L’Observatoire international Climat et opinions publiques (Obs’COP) est une enquête mondiale réalisée tous les ans depuis 2019 par EDF et Ipsos auprès de 24 000 personnes dans 30 pays qui diffèrent par leur climat, leur culture, leurs régimes politiques, leurs enjeux économiques et sociaux. Dans un livre collectif que vient de publier EDF sous la direction de Didier Witkowski (EDF) et Daniel Boy (Sciences Po, Cevipof), une vingtaine de spécialistes de sciences sociales se sont penchés sur différentes thématiques ou sur les résultats d’un pays en particulier. Cinq membres du CEE y ont contribué : Emiliano Grossman et Charlotte Halpern ont examiné l’opinion des populations sur les politiques publiques du climat, Richard Balme s’est penché sur les données concernant la Chine tandis que Lucien Thabourey et Florence Faucher ont analysé celles du Royaume-Uni. Ci-dessous, une brève présentation de quelques résultats marquants.

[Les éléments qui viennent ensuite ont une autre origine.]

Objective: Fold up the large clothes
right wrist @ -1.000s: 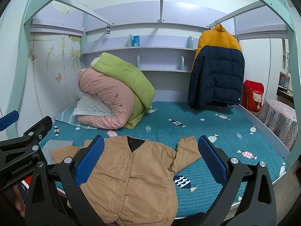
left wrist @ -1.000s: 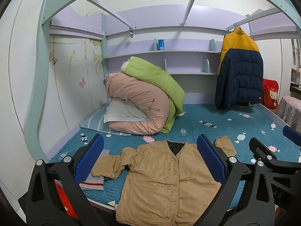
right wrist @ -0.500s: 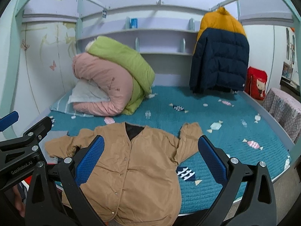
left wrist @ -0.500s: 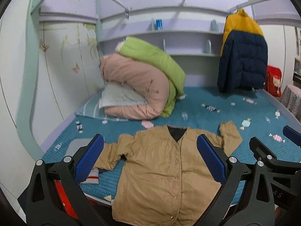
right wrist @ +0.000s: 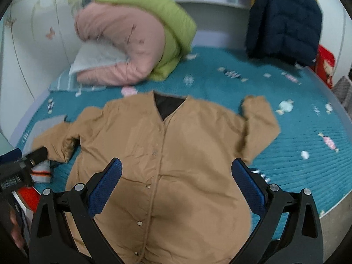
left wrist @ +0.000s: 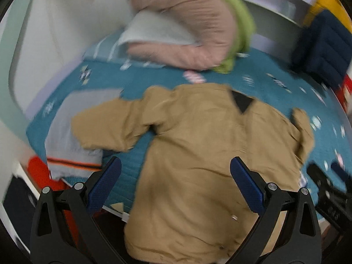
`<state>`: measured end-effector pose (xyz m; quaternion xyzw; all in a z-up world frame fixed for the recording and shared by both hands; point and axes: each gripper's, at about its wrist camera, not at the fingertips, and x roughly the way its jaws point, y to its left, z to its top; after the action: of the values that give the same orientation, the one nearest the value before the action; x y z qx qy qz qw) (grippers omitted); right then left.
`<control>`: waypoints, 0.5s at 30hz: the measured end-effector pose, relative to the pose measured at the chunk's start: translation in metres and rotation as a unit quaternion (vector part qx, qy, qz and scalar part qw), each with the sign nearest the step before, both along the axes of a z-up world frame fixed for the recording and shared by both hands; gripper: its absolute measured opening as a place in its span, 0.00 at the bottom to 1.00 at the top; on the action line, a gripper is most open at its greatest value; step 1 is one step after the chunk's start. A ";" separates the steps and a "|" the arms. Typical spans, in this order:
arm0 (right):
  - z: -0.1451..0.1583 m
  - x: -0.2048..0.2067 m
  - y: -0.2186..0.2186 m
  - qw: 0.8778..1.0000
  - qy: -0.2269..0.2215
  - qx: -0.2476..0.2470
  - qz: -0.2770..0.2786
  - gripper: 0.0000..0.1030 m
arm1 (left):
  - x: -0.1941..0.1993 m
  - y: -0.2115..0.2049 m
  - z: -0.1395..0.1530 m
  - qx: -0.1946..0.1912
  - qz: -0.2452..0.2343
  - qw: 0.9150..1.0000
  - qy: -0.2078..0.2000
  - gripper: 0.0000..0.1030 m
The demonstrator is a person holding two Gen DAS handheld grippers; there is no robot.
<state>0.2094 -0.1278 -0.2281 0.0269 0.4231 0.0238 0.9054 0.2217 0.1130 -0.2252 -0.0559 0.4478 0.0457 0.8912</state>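
Observation:
A tan button-front jacket point(left wrist: 198, 145) lies spread face up on the teal bed, collar away from me, hem hanging over the near edge; it also shows in the right wrist view point(right wrist: 167, 154). Its sleeves stretch out to the left point(right wrist: 57, 136) and right point(right wrist: 259, 121). My left gripper point(left wrist: 176, 180) is open and empty, hovering above the jacket's lower left part. My right gripper point(right wrist: 176, 182) is open and empty above the jacket's lower middle. Both views are motion-blurred.
A folded grey garment point(left wrist: 72, 145) lies under the left sleeve. Rolled pink and green quilts point(right wrist: 132, 44) sit on a pillow at the back left. A navy and yellow puffer jacket point(right wrist: 283, 19) hangs at the back right. The teal bedsheet point(right wrist: 308, 165) extends right.
Both grippers have tilted down and moved closer to the jacket, which now fills more of each view. Both stay open. The jacket has not moved.

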 end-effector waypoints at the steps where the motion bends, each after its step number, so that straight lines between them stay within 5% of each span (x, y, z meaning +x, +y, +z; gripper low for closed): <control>1: -0.008 0.006 0.004 1.000 0.010 0.004 0.004 0.93 | 0.008 0.021 -0.010 -0.010 0.025 1.000 0.012 0.96; 8: -0.052 0.033 0.028 0.998 0.056 0.010 0.025 0.93 | 0.033 0.149 -0.063 -0.071 0.177 0.981 0.044 0.95; 15: -0.077 0.043 0.031 0.996 0.080 -0.002 0.025 0.93 | 0.061 0.197 -0.110 -0.057 0.207 0.972 0.094 0.95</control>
<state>0.2526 -0.0966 -0.3051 0.0163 0.4951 0.0435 0.8676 0.2823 0.3098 -0.3352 -0.1932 0.5100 0.2085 0.8119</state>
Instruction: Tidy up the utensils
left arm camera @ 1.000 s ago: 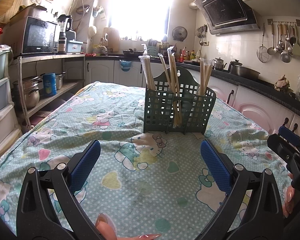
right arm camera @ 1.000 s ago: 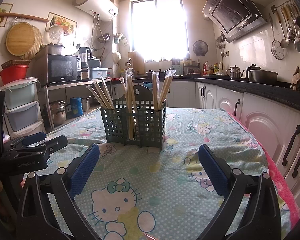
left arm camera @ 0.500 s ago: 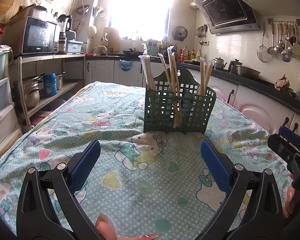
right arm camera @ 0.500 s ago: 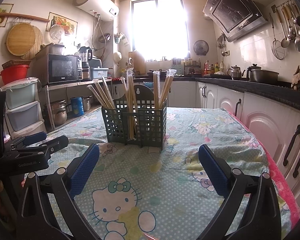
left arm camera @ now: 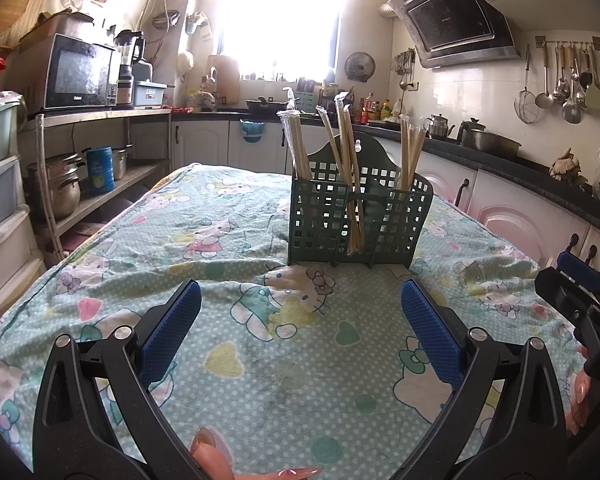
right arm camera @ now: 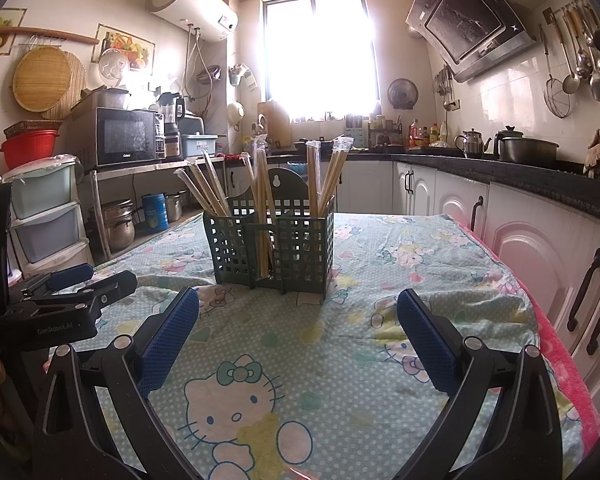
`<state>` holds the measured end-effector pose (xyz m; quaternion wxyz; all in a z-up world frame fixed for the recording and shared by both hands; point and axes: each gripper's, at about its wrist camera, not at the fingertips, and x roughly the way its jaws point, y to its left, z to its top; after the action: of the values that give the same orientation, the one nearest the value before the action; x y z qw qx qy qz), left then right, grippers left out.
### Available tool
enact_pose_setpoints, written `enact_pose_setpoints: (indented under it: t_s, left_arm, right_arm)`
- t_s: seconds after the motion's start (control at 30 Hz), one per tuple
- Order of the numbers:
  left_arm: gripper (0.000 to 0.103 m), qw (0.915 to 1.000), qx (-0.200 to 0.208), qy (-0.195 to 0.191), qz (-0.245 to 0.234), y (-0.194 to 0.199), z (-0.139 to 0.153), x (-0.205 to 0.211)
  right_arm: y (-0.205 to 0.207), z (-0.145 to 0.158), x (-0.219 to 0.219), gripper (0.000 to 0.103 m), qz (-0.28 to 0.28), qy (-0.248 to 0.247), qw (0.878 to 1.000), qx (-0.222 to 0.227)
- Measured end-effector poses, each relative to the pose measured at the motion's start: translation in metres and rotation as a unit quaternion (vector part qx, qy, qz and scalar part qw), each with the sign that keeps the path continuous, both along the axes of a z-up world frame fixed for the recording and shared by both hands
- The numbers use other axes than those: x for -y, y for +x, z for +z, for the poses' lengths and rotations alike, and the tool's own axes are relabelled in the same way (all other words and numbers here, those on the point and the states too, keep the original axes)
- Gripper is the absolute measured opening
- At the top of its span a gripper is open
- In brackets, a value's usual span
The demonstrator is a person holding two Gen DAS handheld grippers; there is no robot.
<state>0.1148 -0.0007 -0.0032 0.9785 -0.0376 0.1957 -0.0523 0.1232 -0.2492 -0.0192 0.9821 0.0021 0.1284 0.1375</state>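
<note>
Landmark: a dark green plastic lattice utensil caddy (left arm camera: 360, 216) stands upright on the pale green cartoon-cat printed tablecloth (left arm camera: 220, 248), toward the far middle of the table.

Chopsticks: bundles of pale wooden chopsticks in clear wrappers (left arm camera: 346, 152) stand in the caddy's compartments, leaning at slight angles; in the right wrist view the bundles (right arm camera: 260, 200) fan out in three groups, one at the caddy's left side, one at its middle, one at its right side.

Left gripper (left arm camera: 300, 332): held low over the tablecloth on the near side of the caddy, pointing toward it, level with the cloth. Its blue-padded fingers (left arm camera: 172, 332) are spread wide with only cloth between them. A fingertip with a pink nail shows below the black frame.

Right gripper (right arm camera: 298, 332): also on the near side of the caddy, aimed at it, fingers spread wide and holding nothing; the blue pads (right arm camera: 428, 340) sit well apart from the caddy's base.

Relation of the two: in the left wrist view the right gripper's black body shows at the caddy's right and nearer the camera; in the right wrist view the left gripper's black body lies to the caddy's left, near the table edge.

Behind the caddy: a black countertop (right arm camera: 520, 172) with a dark cooking pot (right arm camera: 528, 148) and a bright window (right arm camera: 320, 52).
</note>
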Motion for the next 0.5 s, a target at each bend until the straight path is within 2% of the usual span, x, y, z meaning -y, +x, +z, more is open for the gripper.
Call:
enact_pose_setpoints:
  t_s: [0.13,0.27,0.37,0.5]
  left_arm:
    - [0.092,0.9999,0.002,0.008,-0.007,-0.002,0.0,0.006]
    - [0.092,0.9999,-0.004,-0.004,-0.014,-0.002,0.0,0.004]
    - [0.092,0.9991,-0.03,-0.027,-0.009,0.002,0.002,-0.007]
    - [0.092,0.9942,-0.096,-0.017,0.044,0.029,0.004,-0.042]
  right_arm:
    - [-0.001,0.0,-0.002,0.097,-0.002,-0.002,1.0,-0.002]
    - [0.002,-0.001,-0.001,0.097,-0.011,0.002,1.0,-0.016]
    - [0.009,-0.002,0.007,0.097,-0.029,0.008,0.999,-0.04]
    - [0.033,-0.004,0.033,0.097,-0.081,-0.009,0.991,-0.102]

Politiques publiques du climat : des attitudes globalement favorables mais des marges de manoeuvre réduites

Face à la résistance que peuvent rencontrer les mesures de politiques publiques en faveur du climat, de quelles marges de manœuvre disposent les gouvernants ? 13 items de l’enquête portant sur l’opinion relative à des mesures politiques (telles que la création d’un péage pour l’accès aux centres urbains, le développement des éoliennes en mer, l’interdiction des vols de courte distance…) ont permis à Emiliano Grossman et Charlotte Halpern d’explorer cette question. En moyenne, les mesures favorables au climat sont plutôt soutenues par les populations, mais ce soutien tend à s’affaiblir entre 2019 et 2022. Une analyse plus fine montre que ce soutien diminue avec le niveau de richesse du pays (graphique ci-dessous). La France se situe parmi les pays les moins favorables, comme la plupart des pays riches. Parmi les pays à faible PIB, certains sont aussi aux premières loges des conséquences du changement climatique, tout en ayant une part plus faible de responsabilité dans les causes.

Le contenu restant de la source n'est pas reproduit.